Visit www.BowArmory.com for more details !!! Some Restrictions do Apply !!!


----------



## smurphysgirl (Mar 6, 2007)

Welcome to AT! Happy shooting!
*X*---------------------------:archer:


----------



## baddaddy (Jan 2, 2010)

Welcome to AT.


----------



## buckchaser86 (Jun 10, 2009)

Welcome to AT!!!


----------



## rycountryboy (Feb 21, 2008)

*:welcome: to AT*


----------



## shooting3d (Jan 12, 2004)

Welcome buddy


----------



## Andy. (Jan 12, 2011)

Welcome to AT :welcome:


----------



## asa1485 (Jan 16, 2008)

Welcome to the site. Believe half of what you read and even less of what you see.


----------



## kilswitch (Feb 14, 2011)

I'm in Darrington,Wa no one has a clue when I tell them where I'm at


----------



## Double S (Mar 30, 2008)

Devout said:


> Thanks for welcome(s).
> 
> Hey SS, I too reside on the Eastside. I use Seattle as 'location' because it works nationally.
> 
> ...


I'm over in Lincoln County, North of Wilbur to be exact at Keller Ferry. I Don't have any place to shoot around me. I have a 50 yards backyard Range. I have to go to Bargain Hunters in Spokane Valley or to Whitetails Plus in Deer Park If I need anything for my bow. That's about 80-95 miles one way to Spokane. But I hunt where I live. that's the only good thing. Welcome to AT.


----------



## Devout (Jan 26, 2011)

kilswitch said:


> I'm in Darrington,Wa no one has a clue when I tell them where I'm at


Ya, mostly Indian names west of the mountains. I have a cabin in Mt Vernon so I know where Darrington is. 

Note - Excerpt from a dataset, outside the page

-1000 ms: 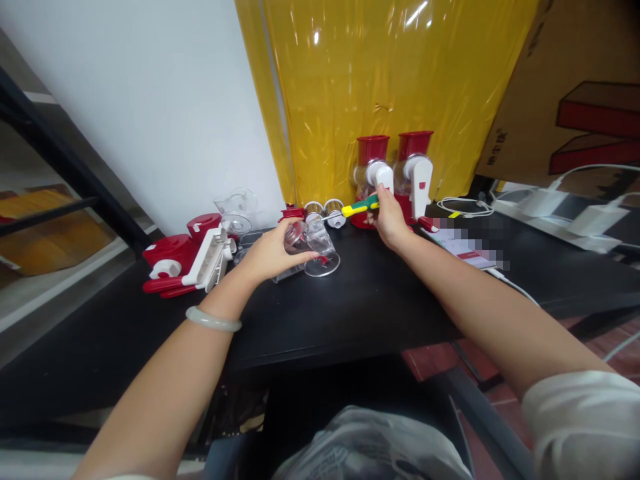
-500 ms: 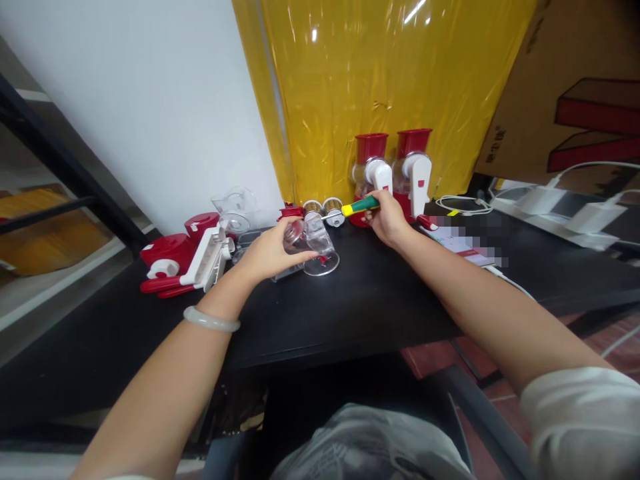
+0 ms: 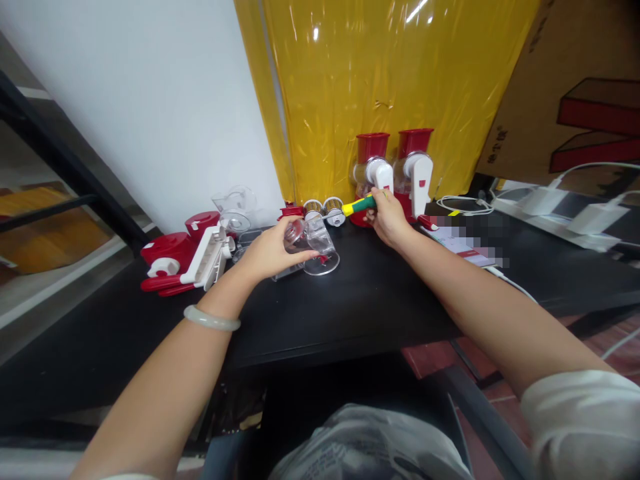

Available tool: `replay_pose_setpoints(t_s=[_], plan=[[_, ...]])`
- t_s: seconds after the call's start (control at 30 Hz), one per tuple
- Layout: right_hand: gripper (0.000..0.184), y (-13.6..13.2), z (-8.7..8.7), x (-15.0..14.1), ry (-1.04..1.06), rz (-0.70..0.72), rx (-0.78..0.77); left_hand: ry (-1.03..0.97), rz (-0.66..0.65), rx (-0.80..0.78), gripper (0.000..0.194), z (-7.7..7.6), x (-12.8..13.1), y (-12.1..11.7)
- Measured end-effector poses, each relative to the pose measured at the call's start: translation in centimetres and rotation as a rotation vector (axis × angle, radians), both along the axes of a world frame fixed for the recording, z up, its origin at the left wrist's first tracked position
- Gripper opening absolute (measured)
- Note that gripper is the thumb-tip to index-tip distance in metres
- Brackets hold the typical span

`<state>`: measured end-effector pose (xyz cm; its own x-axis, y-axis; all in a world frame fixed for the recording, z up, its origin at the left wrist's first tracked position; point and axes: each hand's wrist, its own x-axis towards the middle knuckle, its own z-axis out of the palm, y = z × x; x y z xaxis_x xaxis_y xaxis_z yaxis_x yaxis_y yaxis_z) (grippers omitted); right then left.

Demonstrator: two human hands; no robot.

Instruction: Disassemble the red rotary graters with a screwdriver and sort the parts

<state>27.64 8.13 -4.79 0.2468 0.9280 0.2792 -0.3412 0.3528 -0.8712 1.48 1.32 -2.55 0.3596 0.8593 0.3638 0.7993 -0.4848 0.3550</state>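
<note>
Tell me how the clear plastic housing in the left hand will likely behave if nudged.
The clear hollow plastic housing looks stiff: its walls show no sagging in the left hand. It is probably light for its size, being hollow. Its shiny, curved surface may be slippery, and its round rim could let it rock or roll if released.

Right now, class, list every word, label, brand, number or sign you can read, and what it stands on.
No text can be read for certain.
Cardboard: small dark characters, too blurred; large red, black-edged shapes, cut off by the picture's edge.
Flat device: screen print too small, partly pixelated.
Pale crumpled material at the bottom: lettering too blurred.
White crank arms: red marks, too small.
</note>
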Motion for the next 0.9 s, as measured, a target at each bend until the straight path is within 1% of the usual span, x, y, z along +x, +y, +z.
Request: replay_pose_setpoints(t_s=[0.13, 0.2, 0.27, 0.37, 0.43, 0.53, 0.7, 0.83, 0.9], plan=[[0.015, -0.2, 0.4, -0.2, 0.066, 0.022, -0.014, 0.000, 0.006, 0.001, 0.085, 0.0, 0.1, 0.0], [0.014, -0.2, 0.3, -0.1, 0.080, 0.048, -0.013, -0.002, 0.011, 0.000, 0.085, -0.1, 0.0, 0.0], [0.019, 0.0, 0.1, 0.0, 0.064, 0.055, -0.003, -0.008, 0.003, -0.006, 0.085, -0.1, 0.0, 0.0], [0.035, 0.4, -0.2, 0.3, -0.004, 0.001, 0.025, -0.013, -0.004, -0.013, 0.086, -0.1, 0.0, 0.0], [0.039, 0.4, -0.3, 0.3, -0.050, -0.034, 0.038, -0.011, -0.007, -0.012, 0.086, -0.1, 0.0, 0.0], [0.031, 0.2, -0.2, 0.3, -0.064, -0.037, 0.016, -0.010, -0.010, -0.009, 0.085, -0.1, 0.1, 0.0], [0.012, -0.3, 0.5, -0.2, 0.042, -0.024, -0.029, -0.012, -0.011, -0.006, 0.084, -0.1, 0.1, 0.0], [0.009, -0.6, 0.6, -0.2, 0.118, 0.034, -0.020, -0.018, -0.014, -0.014, 0.084, -0.1, 0.0, 0.0], [0.010, -0.6, 0.5, -0.1, 0.132, 0.049, -0.005, -0.026, -0.016, -0.015, 0.085, -0.1, 0.0, 0.0]])
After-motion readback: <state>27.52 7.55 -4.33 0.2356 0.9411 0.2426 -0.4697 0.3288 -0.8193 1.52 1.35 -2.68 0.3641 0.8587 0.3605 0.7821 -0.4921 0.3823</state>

Just tell 'em you're from Anacortes or Bellingham.


----------



## Devout (Jan 26, 2011)

Double S said:


> I'm over in Lincoln County, North of Wilbur to be exact at Keller Ferry. I Don't have any place to shoot around me. I have a 50 yards backyard Range. I have to go to Bargain Hunters in Spokane Valley or to Whitetails Plus in Deer Park If I need anything for my bow. That's about 80-95 miles one way to Spokane. But I hunt where I live. that's the only good thing. Welcome to AT.


Good burgers in Wilber! My Grandfather grew up in Daisy.


----------



## Bowhuntr64 (Aug 6, 2007)

Welcome to AT!


----------



## Devout (Jan 26, 2011)

Thanks, getting ready to ask questions soon.


----------



## Destroyer (Sep 11, 2009)

Howdy! :welcome:


----------